In its proposed settlement order, the FTC will:

  • Prohibit GoDaddy from making misrepresentations about its security and the extent to which it complies with any privacy or security program sponsored by a government, self-regulatory, or standard-setting organization, including the EU-U.S. and Swiss-U.S. Privacy Shield Frameworks;
  • Require GoDaddy to establish and implement a comprehensive information-security program that protects the security, confidentiality, and integrity of its website-hosting services; and
  • Mandate that GoDaddy hire an independent third-party assessor who conducts an initial and biennial review of its information-security program.
  • 01/16/2025

    CashApp owner settles multi-state suit for $80M

    The Pennsylvania Department of Banking and Securities (DOBS) yesterday announced that it has joined 47 other state financial regulatory agencies in coordinated action against Block, Inc., owner of the CashApp mobile payment service, for violations of the Bank Secrecy Act (BSA) and anti-money laundering (AML) laws which are designed to protect the financial system from illicit activity. The enforcement action includes a multistate settlement in which Block has agreed to pay an $80 million penalty, with approximately $1.6 million allocated to each of the 48 participating state regulators. State regulators found that Block failed to meet certain requirements, which created the potential for its services to be exploited for money laundering, terrorism financing, and other illegal activities.

    As part of the settlement, Block will hire an independent consultant to assess the effectiveness of its BSA/AML program and provide a report to the states within nine months. Block will then have 12 months to correct any deficiencies identified in the review. The enforcement effort, led by state regulators in Arkansas, California, Massachusetts, Florida, Maine, Texas, and Washington, was coordinated with Block’s cooperation throughout the process.

    01/13/2025

    CFPB seeking input on digital payment privacy and consumer protections

    The Consumer Financial Protection Bureau on Friday announced it is seeking public input on strengthening privacy protections and preventing harmful surveillance in digital payments, particularly those offered through large technology platforms. The agency is requesting comment on implementing existing financial privacy law and how to address intrusive data collection and personalized pricing. Comments will be accepted through April 11, 2025.

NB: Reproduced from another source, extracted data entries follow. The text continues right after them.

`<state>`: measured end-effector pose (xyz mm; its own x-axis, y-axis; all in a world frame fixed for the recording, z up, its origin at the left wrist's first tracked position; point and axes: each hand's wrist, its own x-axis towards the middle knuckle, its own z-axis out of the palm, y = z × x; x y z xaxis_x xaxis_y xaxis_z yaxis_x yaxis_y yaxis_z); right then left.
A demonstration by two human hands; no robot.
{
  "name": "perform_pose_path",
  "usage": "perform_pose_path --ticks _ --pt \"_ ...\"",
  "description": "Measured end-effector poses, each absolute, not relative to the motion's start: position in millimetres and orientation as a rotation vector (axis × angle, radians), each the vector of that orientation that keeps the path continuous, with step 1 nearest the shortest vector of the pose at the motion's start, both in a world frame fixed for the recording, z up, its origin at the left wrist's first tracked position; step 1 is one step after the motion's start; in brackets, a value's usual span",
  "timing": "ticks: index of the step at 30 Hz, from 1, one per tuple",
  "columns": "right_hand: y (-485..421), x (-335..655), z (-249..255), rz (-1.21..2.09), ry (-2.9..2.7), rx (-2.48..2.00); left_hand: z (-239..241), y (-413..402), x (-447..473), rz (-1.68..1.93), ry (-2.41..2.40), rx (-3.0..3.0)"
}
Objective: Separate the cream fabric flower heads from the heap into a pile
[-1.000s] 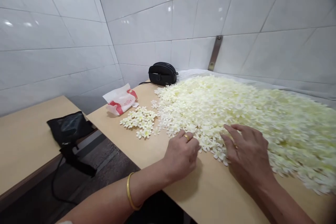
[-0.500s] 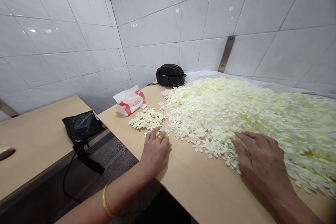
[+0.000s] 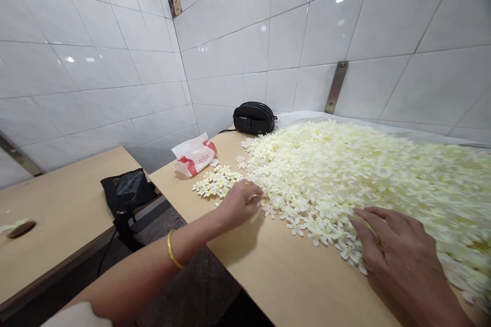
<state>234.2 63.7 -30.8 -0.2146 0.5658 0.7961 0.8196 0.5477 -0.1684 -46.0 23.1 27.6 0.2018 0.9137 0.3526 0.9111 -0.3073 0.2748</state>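
A wide heap of small cream-white flowers (image 3: 356, 173) covers the right part of a tan table (image 3: 291, 281). A small separate cluster of the same flowers (image 3: 215, 183) lies to its left. My left hand (image 3: 240, 202), with a gold ring and a bangle on the wrist, reaches between the cluster and the heap's edge, fingers bent down onto flowers there; whether it grips any is hidden. My right hand (image 3: 399, 258) rests flat, fingers spread, on the heap's near edge.
A red and white tissue packet (image 3: 194, 155) and a black pouch (image 3: 253, 118) lie at the table's far left. A second table (image 3: 57, 214) stands left across a gap, with a black bag (image 3: 128, 191) at its edge. White tiled walls enclose the corner.
My left hand has moved left and away from me, from the heap's near edge toward the small cluster. My right hand stayed on the heap. The view has shifted left and up.
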Motion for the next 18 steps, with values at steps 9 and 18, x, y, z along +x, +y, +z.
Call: perform_pose_path --ticks 9,18 --pt "68 236 -36 -0.475 -1.968 -1.152 22 66 -84 0.586 2.142 2.418" --pt "69 236 -38 -0.444 -1.973 -1.129 8 60 -75 0.658 2.093 2.399"
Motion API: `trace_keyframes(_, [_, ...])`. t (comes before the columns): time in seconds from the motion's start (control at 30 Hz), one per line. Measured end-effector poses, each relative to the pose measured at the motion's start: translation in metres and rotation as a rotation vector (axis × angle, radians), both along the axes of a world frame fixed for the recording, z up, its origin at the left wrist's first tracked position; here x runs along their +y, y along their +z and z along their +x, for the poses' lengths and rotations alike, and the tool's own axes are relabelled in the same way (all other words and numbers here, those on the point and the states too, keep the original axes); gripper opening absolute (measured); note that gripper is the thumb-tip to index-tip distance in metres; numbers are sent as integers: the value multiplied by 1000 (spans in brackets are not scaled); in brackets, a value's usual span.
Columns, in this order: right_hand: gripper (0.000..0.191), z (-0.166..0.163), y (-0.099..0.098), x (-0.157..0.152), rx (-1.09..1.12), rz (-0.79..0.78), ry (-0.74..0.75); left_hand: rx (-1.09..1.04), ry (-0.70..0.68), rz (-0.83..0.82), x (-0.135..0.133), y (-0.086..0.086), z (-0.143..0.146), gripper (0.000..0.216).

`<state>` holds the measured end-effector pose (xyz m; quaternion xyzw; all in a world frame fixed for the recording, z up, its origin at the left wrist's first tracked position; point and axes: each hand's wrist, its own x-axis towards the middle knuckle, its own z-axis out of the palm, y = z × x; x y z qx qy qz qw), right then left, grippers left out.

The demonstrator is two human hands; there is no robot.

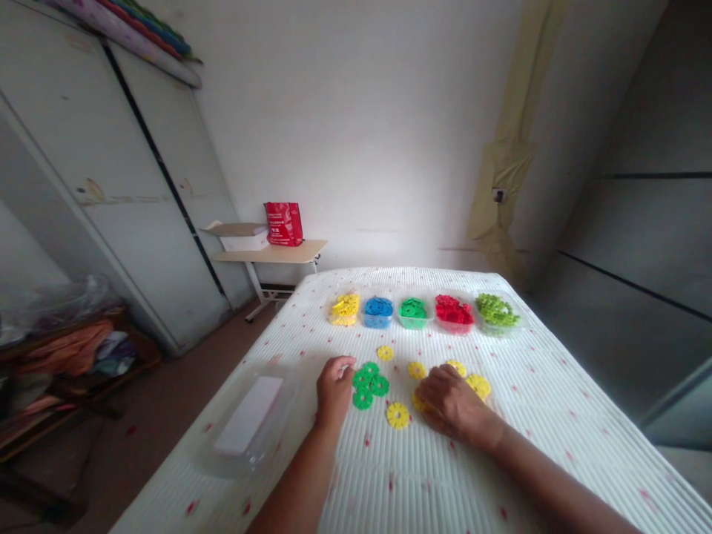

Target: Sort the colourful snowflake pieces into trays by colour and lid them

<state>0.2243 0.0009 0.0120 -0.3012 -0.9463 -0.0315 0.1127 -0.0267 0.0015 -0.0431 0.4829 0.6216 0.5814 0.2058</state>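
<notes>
My left hand (334,387) rests on the white spotted cloth with its fingers curled, its fingertips just left of a cluster of green snowflake discs (369,384). My right hand (453,404) lies palm down with fingers bent over a yellow disc (417,403) at its fingertips; whether it grips the disc is hidden. More yellow discs lie around: one (397,415) between my hands, one (385,353) further back, one (417,370) near the middle, and several (477,384) behind my right hand.
Five clear tubs stand in a row at the back: yellow (345,308), blue (378,311), dark green (413,312), red (455,311), light green (495,311). A clear lidded box (248,419) sits at the table's left edge. A side table (272,256) holds a red bag.
</notes>
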Motion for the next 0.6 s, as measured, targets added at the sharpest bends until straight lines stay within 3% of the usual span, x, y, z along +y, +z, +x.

    Additionally, the CFPB requested comments by March 31, 2025, on a proposed interpretive rule outlining how the Electronic Fund Transfer Act, which provides consumers with protections against errors and fraud, applies to new types of digital payment mechanisms, such as those currently offered through large technology companies and video gaming platforms, as well as stablecoins and other digital currencies that are not widely used today in consumer transactions. The Bureau also posted a Blog article requesting emailed comments by March 31, 2025, from electronic gamers and the general public on their experiences with video game currencies.

    PUBLICATION UPDATES:

    • The proposed Regulation E interpretive rule was published at 90 FR 3723 in the 1/15/2025 Federal Register.
    • The request for information regarding collection, use, and monetization of consumer payment and other personal financial data was published at 90 FR 3804 on 1/15/2025.